_Task to carry out_
Repeat the whole listing below, word for word.

_Collected material_
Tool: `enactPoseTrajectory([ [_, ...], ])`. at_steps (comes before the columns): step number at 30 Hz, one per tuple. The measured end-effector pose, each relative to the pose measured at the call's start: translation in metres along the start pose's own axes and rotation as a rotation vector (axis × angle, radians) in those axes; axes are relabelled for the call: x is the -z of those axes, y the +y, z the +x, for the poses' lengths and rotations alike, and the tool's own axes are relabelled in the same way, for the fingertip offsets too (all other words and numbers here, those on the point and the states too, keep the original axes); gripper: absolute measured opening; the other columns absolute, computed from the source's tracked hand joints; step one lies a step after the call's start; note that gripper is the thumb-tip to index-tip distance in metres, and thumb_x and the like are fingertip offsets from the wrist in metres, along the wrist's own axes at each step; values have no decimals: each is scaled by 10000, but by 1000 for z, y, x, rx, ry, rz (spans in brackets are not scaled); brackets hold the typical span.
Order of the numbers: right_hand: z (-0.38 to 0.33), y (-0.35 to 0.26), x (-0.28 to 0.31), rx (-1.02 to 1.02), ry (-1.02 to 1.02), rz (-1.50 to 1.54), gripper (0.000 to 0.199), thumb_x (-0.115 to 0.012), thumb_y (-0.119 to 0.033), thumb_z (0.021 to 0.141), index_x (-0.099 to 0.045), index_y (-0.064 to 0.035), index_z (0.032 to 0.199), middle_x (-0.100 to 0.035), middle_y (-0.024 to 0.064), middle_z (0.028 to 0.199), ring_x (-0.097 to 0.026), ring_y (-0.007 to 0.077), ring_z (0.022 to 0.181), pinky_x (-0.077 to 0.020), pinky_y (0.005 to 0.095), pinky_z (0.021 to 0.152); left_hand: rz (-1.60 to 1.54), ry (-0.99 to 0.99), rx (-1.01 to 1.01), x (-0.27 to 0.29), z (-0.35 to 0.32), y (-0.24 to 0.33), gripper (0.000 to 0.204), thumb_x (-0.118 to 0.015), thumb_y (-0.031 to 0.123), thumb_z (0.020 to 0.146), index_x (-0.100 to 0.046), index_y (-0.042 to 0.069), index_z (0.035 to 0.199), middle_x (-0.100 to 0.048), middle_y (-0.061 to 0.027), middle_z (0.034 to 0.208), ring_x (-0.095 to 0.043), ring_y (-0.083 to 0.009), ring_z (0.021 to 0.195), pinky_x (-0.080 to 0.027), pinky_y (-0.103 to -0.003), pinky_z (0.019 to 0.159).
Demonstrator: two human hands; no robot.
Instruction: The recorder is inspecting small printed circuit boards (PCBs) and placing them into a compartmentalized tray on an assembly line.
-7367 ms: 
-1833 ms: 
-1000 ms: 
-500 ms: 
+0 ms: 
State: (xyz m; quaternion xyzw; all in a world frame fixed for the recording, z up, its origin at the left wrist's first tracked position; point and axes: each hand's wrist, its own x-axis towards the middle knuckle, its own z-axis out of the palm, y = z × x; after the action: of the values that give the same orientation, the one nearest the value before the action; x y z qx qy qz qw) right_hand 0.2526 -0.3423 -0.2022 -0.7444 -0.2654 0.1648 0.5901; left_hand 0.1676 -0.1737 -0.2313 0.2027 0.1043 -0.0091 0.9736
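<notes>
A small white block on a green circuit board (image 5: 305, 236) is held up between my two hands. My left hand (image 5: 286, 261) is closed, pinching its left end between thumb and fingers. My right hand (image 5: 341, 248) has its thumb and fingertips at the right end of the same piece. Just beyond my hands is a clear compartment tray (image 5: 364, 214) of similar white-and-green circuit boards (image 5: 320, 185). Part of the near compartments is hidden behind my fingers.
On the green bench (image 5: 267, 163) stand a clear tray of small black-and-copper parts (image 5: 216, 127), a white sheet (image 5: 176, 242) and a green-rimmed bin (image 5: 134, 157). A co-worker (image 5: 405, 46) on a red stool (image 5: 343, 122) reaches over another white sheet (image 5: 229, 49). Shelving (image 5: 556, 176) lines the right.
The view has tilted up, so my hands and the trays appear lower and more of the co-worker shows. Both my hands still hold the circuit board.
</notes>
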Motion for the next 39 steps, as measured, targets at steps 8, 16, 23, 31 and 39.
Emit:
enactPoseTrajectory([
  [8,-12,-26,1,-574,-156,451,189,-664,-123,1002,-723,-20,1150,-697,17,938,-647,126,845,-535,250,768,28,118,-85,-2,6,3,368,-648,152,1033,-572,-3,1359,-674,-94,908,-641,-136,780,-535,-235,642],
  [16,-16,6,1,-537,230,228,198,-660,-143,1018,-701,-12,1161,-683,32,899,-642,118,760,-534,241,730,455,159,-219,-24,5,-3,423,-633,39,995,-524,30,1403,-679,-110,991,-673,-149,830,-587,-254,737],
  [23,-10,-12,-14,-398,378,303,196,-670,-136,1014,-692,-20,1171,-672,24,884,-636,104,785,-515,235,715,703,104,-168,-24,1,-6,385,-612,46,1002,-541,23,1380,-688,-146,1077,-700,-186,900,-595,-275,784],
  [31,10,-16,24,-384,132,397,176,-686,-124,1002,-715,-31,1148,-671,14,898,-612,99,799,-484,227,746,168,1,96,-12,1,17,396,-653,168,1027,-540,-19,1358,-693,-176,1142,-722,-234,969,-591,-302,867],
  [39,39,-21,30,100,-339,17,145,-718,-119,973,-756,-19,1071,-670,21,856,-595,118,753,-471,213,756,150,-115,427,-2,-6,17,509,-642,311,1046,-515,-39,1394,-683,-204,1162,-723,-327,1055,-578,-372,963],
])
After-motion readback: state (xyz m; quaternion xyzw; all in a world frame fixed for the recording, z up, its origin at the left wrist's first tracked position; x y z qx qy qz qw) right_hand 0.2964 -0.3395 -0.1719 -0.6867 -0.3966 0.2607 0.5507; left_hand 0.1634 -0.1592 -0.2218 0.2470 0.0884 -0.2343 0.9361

_Task result_
Tool: `enactPoseTrajectory([ [_, ...], ])`. at_steps (comes before the columns): step number at 30 Hz, one per tuple. The measured end-effector pose, each relative to the pose measured at the call's start: translation in metres along the start pose's own axes and rotation as a rotation vector (axis × angle, radians) in those axes; axes are relabelled for the call: x is the -z of those axes, y the +y, z the +x, for the poses' lengths and rotations alike, and the tool's own axes are relabelled in the same way, for the fingertip offsets too (all other words and numbers here, those on the point and the states too, keep the original axes); gripper: absolute measured opening; the other columns absolute, computed from the source's tracked hand joints; step one lies a step after the call's start; note that gripper is the thumb-tip to index-tip distance in metres, and thumb_x and the like are fingertip offsets from the wrist in metres, along the wrist's own axes at each step; values have no decimals: each is scaled by 10000, but by 1000 for z, y, x, rx, ry, rz (spans in brackets are not scaled); brackets hold the typical span.
Order of the numbers: right_hand: z (-0.38 to 0.33), y (-0.35 to 0.26), x (-0.28 to 0.31), rx (-1.02 to 1.02), ry (-1.02 to 1.02), rz (-1.50 to 1.54), gripper (0.000 to 0.199), thumb_x (-0.115 to 0.012), thumb_y (-0.119 to 0.033), thumb_z (0.021 to 0.141), index_x (-0.099 to 0.045), index_y (-0.064 to 0.035), index_z (0.032 to 0.199), middle_x (-0.100 to 0.035), middle_y (-0.024 to 0.064), middle_z (0.028 to 0.199), ring_x (-0.097 to 0.026), ring_y (-0.007 to 0.077), ring_z (0.022 to 0.181), pinky_x (-0.077 to 0.020), pinky_y (0.005 to 0.095), pinky_z (0.021 to 0.152); left_hand: rz (-1.60 to 1.54), ry (-0.99 to 0.99), rx (-1.01 to 1.01), x (-0.27 to 0.29), z (-0.35 to 0.32), y (-0.24 to 0.33), gripper (0.000 to 0.204), thumb_x (-0.118 to 0.015), thumb_y (-0.031 to 0.123), thumb_z (0.020 to 0.146), index_x (-0.100 to 0.046), index_y (-0.042 to 0.069), index_z (0.035 to 0.199), middle_x (-0.100 to 0.048), middle_y (-0.061 to 0.027), middle_z (0.034 to 0.208), ring_x (-0.095 to 0.043), ring_y (-0.083 to 0.009), ring_z (0.021 to 0.195), pinky_x (-0.080 to 0.027), pinky_y (-0.103 to -0.003), pinky_z (0.019 to 0.159).
Demonstrator: two human hands; no robot.
Instruction: The recorder is inspecting small printed circuit boards (PCBs) and placing them into a compartmentalized tray on an assembly line.
-7367 ms: 
-1833 ms: 
-1000 ms: 
-500 ms: 
+0 ms: 
State: (xyz m; quaternion xyzw; all in a world frame fixed for the recording, z up, its origin at the left wrist's first tracked position; point and axes: each hand's wrist, its own x-axis towards the middle knuckle, its own z-axis out of the palm, y = z × x; after the action: of the values that give the same orientation, the one nearest the value before the action; x y z qx qy qz qw) right_hand 0.2526 -0.3423 -0.2022 -0.7444 -0.2654 0.1648 0.5901; left_hand 0.1676 -0.1737 -0.2313 0.2027 0.1043 -0.0091 0.9736
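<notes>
A small white block on a green circuit board (image 5: 305, 236) is held up between my two hands. My left hand (image 5: 286, 261) is closed, pinching its left end between thumb and fingers. My right hand (image 5: 341, 248) has its thumb and fingertips at the right end of the same piece. Just beyond my hands is a clear compartment tray (image 5: 364, 214) of similar white-and-green circuit boards (image 5: 320, 185). Part of the near compartments is hidden behind my fingers.
On the green bench (image 5: 267, 163) stand a clear tray of small black-and-copper parts (image 5: 216, 127), a white sheet (image 5: 176, 242) and a green-rimmed bin (image 5: 134, 157). A co-worker (image 5: 405, 46) on a red stool (image 5: 343, 122) reaches over another white sheet (image 5: 229, 49). Shelving (image 5: 556, 176) lines the right.
The view has tilted up, so my hands and the trays appear lower and more of the co-worker shows. Both my hands still hold the circuit board.
</notes>
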Motion for the next 39 steps, as measured, targets at steps 8, 16, 23, 31 and 39.
Emit:
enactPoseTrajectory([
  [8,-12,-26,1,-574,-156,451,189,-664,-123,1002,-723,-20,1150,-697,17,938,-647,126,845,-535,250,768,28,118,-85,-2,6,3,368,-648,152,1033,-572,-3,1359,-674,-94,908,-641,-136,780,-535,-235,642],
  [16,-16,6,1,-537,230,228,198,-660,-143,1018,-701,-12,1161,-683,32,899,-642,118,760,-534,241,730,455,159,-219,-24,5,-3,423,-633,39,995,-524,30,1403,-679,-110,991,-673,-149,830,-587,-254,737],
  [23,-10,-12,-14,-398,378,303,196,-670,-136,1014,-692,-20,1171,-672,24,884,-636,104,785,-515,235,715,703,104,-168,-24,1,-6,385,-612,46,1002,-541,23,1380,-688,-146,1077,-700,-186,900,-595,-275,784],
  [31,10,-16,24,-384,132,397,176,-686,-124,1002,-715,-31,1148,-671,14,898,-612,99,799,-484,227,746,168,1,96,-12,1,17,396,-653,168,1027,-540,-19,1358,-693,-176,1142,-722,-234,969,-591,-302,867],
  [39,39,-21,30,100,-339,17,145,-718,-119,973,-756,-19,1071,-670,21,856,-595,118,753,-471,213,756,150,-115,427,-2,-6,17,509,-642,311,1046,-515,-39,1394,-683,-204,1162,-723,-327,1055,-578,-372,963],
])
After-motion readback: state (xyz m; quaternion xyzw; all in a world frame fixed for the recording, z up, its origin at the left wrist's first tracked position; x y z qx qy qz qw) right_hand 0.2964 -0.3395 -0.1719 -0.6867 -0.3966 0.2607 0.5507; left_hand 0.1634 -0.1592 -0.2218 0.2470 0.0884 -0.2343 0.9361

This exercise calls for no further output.